Светлана Ивановна скомкала платок, спрятала его в сумочку.

– Да не лечился он, а лежал здесь. Это отец моего бывшего… мужа… Мне муж когда-то рассказывал, а Игорь и не знает ничего. Знает, что дед давным-давно умер – вот и все.

– Как же его сюда определили? Что, имелись какие-то основания?

– Это после войны было, в сорок седьмом… нет, кажется, в сорок восьмом. Ковалева – это фамилия матери мужа, свекрови… и муж тоже Ковалев, и Игорь… А дед его – Бенетти, Антонио Бенетти. Итальянец.

Светлана Ивановна замолчала. Доктор Самопалов тоже молчал. Потом он задвинулся поглубже в кресло и скрестил руки на груди.

– Ну давайте, рассказывайте, Светлана Ивановна.

…Гораздо больше теряли в той самой кровопролитной в истории человечества войне, но кому-то удавалось и находить… Многих навсегда разлучила война, но многих и связала на всю жизнь – правда, подчас жизнь эта оказывалась очень короткой…

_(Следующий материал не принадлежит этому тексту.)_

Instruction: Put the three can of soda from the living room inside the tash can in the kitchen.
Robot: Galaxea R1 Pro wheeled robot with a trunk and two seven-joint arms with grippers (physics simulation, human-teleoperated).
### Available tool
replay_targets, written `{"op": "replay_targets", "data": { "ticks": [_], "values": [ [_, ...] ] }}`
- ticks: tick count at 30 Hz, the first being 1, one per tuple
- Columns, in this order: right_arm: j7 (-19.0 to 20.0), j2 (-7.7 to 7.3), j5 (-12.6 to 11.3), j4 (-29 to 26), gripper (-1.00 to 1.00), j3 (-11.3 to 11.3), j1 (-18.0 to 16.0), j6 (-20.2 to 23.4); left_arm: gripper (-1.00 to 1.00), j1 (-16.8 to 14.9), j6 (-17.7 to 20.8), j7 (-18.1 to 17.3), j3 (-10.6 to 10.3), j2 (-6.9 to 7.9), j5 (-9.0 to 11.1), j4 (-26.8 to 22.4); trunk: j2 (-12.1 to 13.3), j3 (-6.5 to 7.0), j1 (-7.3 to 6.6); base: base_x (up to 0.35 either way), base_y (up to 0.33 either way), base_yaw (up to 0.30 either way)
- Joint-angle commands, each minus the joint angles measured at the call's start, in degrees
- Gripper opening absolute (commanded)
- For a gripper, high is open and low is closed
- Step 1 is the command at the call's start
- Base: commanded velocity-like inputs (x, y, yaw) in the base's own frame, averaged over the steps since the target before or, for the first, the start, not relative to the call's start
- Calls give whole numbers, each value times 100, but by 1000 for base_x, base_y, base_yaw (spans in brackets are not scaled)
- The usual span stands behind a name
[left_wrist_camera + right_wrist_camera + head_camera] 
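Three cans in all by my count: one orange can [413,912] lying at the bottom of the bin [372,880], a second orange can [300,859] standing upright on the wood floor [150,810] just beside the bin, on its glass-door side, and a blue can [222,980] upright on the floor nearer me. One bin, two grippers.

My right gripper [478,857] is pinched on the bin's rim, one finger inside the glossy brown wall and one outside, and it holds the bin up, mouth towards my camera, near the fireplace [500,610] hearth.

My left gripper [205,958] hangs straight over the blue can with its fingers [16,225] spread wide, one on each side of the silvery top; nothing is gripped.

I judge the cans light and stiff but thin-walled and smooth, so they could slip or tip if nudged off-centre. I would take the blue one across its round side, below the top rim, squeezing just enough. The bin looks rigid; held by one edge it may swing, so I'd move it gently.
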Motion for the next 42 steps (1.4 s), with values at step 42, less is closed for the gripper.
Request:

Мать Игоря Владимировича Ковалева не знала подробностей, но общая картина вырисовывалась довольно ясно. Антонио Бенетти был военнослужащим итальянской армии, которая во Второй мировой воевала в союзе с двумя другими странами оси «Рим – Берлин – Токио» – Германией и Японией. Итальянский дуче Бенито Муссолини, выполняя волю фюрера Третьего рейха Адольфа Гитлера, направлял свои войска в пламя бушевавшего в Европе пожара войны. Где, как, когда и кем был захвачен в плен то ли рядовой солдат, то ли офицер Антонио Бенетти, Светлана Ивановна не знала, а знала она лишь то, что осенью сорок пятого года военнопленный итальянец вместе с другими своими соотечественниками и солдатами вермахта восстанавливал то, что было разрушено захватчиками, на юге Советского Союза. Там и встретился он со своей будущей женой – бабушкой Игоря Владимировича Ковалева по отцу.

Неизвестно было Светлане Ивановне и то, почему, когда это стало возможным, Антонио Бенетти не вернулся на родину. То ли не к кому было ему возвращаться, то ли он боялся репрессий – ведь уже покончено было с дуче и его режимом, и в Италии набирали силу коммунисты… а может быть, не захотела ехать в далекую капиталистическую страну его русская жена – да и кто отпустил бы ее из СССР в те годы?.. Как бы там ни было, Антонио Бенетти стал гражданином Советского Союза и работал на заводе «Красный Октябрь», который сам же и помогал поднимать из руин – мимо темных, с пыльными стеклами корпусов этого завода каждый день проезжал по дороге в клинику доктор Самопалов. Здесь, в этом городе, в конце сорок седьмого и родился у молодой четы сын Владимир – отец Демиурга-Ковалева.